Traditional courses deliver 0% content using Internet technology.
Web-facilitated courses deliver 1%–29% of content using technology such as course management systems or course web pages. Syllabi and assignments are commonly posted on course websites for easy student access.
Hybrid courses deliver 30%–79% of content using Internet technology and are recognized as being among the fastest growing enrollment sections in higher education (U.S. Department of Education, 2009). Hybrid courses tend to have fewer face-to-face sessions, and online discussion forums (i.e., discussion boards) are commonly used. The term hybrid describes a course that has components of face-to-face and online instruction (TLT Group, n.d.). The goal of hybrid courses is to optimize student engagement by taking advantage of the strengths of face-to-face and web-based environments. In contrast to face-to-face courses with online supplementary materials, the instructor and students in a hybrid course interact with each other online.
Online courses deliver 80% or more of content using Web-based technology. Often, online courses have no face-to-face class sessions. Interaction among students and with the instructor is conducted using technology (e.g., web conferencing, discussion forums, email). Assignments are submitted to the instructor in an online manner (e.g., via course management system).
The findings of this study may be useful to other occupational therapy schools or programs in determining whether to adopt a hybrid program and may serve as a model for curricular design and content delivery.

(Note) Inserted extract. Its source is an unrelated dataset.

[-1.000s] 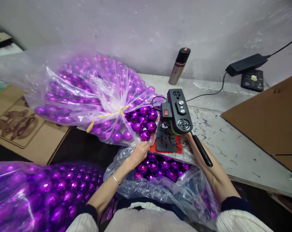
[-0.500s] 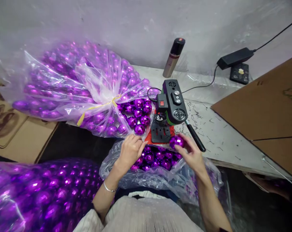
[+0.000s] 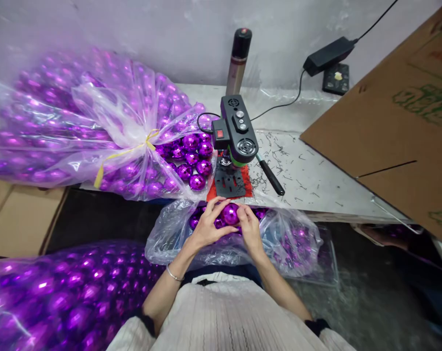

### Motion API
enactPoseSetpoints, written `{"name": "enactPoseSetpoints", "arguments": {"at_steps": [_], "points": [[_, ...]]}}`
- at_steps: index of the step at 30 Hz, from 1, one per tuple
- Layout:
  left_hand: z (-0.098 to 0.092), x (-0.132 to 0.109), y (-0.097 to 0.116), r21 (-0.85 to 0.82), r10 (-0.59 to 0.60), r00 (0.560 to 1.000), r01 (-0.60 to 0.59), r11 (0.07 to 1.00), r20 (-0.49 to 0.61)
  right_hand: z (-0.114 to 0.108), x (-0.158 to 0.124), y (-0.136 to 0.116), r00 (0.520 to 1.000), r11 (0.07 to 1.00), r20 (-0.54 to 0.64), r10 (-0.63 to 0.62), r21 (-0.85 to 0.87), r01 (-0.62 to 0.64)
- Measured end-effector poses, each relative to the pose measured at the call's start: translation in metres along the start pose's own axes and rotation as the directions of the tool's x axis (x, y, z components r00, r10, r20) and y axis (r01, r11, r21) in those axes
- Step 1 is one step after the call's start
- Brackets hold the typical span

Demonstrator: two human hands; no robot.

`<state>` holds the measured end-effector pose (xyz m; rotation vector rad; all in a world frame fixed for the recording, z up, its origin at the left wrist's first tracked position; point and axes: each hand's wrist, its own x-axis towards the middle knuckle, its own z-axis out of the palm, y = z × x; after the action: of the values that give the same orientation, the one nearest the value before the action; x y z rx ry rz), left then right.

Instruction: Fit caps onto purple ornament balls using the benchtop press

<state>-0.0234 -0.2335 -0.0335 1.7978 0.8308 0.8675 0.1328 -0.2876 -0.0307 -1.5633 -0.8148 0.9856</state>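
Both hands meet on one faceted purple ball (image 3: 230, 213) just over the open plastic bag (image 3: 169, 239) in my lap. My left hand (image 3: 208, 225) cups the ball from the left, my right hand (image 3: 248, 228) pinches it from the right. More purple balls (image 3: 259, 213) lie in that bag beneath my fingers. Directly beyond stands a small black bench drill (image 3: 235, 134) with a red switch, on a black slotted base plate (image 3: 228, 184) over a red mat at the table's front edge.
A big tied bag of purple balls (image 3: 89, 131) lies on the table at left, another bag of balls (image 3: 60, 297) sits at lower left. A spray can (image 3: 238, 61), a power adapter (image 3: 328, 54), cardboard sheets (image 3: 396, 122) and metal shavings (image 3: 297, 170) occupy the right.
My right hand brought a purple ball from beside the drill's base down to the lap bag, and my left hand closed onto it. The view shifted downward.
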Motion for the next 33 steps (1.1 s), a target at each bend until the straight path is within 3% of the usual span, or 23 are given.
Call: {"name": "enactPoseSetpoints", "arguments": {"at_steps": [3, 5, 8, 10, 15, 22, 26, 33], "points": [[0.005, 0.007, -0.005, -0.035, -0.079, 0.997, 0.078, 0.996, -0.021, -0.005, 0.007, 0.003, 0.999, 0.999, 0.002, 0.041, -0.013, -0.041], [0.008, 0.018, -0.011, -0.149, -0.203, 0.973, 0.186, 0.971, -0.111, -0.009, 0.009, 0.004, 1.0, 1.0, 0.012, 0.01, 0.009, -0.01], [0.012, 0.043, -0.021, -0.37, -0.391, 0.874, 0.274, 0.888, -0.29, -0.012, 0.008, 0.005, 0.999, 0.999, 0.034, -0.033, 0.017, 0.032], [0.014, 0.061, -0.027, -0.433, -0.427, 0.834, 0.26, 0.863, -0.351, -0.014, 0.005, 0.008, 0.998, 0.999, 0.045, -0.037, -0.017, 0.038], [0.018, 0.088, -0.039, -0.296, -0.355, 0.846, 0.248, 0.922, -0.399, -0.019, -0.01, 0.024, 0.997, 0.998, 0.077, -0.009, -0.069, 0.015], [0.023, 0.093, -0.052, -0.016, -0.236, 0.853, 0.258, 0.966, -0.465, -0.03, -0.029, 0.042, 0.99, 0.992, 0.122, 0.066, -0.118, -0.052], [0.025, 0.094, -0.057, 0.157, -0.178, 0.851, 0.289, 0.944, -0.494, -0.033, -0.029, 0.044, 0.991, 0.992, 0.114, 0.073, -0.116, -0.06], [0.024, 0.101, -0.068, 0.202, -0.097, 0.887, 0.208, 0.957, -0.452, -0.032, -0.024, 0.042, 0.995, 0.995, 0.084, 0.06, -0.082, -0.053]]}}
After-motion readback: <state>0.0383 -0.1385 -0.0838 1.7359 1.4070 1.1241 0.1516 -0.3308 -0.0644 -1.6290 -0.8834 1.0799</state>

This study may provide new or developing occupational therapy programs with an approach to assess the performance of cohorts to determine academic effectiveness and clinical ability in the curriculum.
As need for greater accountability and accreditation requirements increases, this study provides a basis for occupational therapy programs to explore and implement creative solutions for education delivery and curricula to meet the unique needs and learning styles of their service area and constituents.
Implementation of hybrid models of education provides a mechanism to control escalating higher education costs and circumvents the limitations imposed by traditional brick-and-mortar classrooms while meeting students’ learning needs and interests.